- _Work to be completed_: In how many lines of the data below does the word "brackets" appear? Reply with the number and nothing more.

- _Provided data_:
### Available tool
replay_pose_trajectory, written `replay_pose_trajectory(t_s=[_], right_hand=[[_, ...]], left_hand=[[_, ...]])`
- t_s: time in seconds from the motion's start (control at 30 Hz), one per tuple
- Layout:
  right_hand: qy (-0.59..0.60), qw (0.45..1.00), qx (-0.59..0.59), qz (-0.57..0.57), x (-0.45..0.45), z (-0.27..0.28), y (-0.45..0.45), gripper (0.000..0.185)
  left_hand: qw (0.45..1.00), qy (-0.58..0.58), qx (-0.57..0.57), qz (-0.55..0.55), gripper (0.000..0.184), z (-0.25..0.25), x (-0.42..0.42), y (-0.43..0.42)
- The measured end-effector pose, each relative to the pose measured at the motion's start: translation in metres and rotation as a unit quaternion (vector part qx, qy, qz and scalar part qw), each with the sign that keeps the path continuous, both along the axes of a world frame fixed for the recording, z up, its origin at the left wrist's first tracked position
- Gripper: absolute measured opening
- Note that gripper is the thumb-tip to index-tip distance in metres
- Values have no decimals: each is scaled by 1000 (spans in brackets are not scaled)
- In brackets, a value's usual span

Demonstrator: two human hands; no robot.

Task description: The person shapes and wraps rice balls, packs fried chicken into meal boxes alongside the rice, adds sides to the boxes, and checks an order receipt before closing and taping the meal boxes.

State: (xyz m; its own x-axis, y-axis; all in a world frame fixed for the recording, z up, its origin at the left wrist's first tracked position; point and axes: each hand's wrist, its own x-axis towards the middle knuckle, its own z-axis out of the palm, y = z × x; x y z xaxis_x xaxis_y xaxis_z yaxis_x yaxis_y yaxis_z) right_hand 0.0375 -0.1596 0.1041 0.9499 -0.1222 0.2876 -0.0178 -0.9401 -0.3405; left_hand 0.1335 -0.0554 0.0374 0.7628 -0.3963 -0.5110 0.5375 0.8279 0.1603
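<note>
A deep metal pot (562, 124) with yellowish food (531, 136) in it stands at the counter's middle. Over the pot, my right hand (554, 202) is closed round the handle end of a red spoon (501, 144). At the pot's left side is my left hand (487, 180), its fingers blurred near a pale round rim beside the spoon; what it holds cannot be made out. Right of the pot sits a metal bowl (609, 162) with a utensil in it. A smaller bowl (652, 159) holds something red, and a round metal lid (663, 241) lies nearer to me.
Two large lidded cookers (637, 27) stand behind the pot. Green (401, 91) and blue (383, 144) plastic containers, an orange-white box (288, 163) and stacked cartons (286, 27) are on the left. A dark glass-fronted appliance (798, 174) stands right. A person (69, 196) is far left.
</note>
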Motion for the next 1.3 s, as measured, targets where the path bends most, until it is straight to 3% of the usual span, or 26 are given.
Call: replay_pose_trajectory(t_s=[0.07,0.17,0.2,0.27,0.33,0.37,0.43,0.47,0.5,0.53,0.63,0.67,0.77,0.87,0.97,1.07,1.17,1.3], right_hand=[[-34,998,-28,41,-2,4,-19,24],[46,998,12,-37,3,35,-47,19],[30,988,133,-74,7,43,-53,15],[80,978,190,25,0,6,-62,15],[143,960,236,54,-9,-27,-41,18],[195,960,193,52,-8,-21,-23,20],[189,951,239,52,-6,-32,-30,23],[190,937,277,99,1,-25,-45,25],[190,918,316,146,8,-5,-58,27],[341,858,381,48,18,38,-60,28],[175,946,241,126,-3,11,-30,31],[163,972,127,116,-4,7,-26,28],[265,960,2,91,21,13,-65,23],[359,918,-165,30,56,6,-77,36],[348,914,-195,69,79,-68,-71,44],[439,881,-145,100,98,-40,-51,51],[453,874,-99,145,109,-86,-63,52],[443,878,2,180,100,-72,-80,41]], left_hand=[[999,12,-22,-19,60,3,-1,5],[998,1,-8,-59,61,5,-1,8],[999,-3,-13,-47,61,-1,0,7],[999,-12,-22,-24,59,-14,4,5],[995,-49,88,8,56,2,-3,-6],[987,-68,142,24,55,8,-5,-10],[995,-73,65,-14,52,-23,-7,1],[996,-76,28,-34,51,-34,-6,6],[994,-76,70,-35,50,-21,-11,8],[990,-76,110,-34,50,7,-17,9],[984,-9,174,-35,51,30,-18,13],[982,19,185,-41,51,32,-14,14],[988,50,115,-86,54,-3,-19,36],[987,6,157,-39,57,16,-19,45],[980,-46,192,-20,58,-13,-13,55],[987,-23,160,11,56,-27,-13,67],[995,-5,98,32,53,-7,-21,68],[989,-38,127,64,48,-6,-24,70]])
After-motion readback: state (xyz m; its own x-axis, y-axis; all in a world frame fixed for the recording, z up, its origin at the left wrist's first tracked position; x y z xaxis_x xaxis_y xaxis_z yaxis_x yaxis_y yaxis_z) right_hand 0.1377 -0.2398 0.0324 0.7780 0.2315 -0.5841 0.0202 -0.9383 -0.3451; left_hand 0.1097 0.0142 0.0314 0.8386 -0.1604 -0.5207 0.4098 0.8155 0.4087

- _Written response_: 2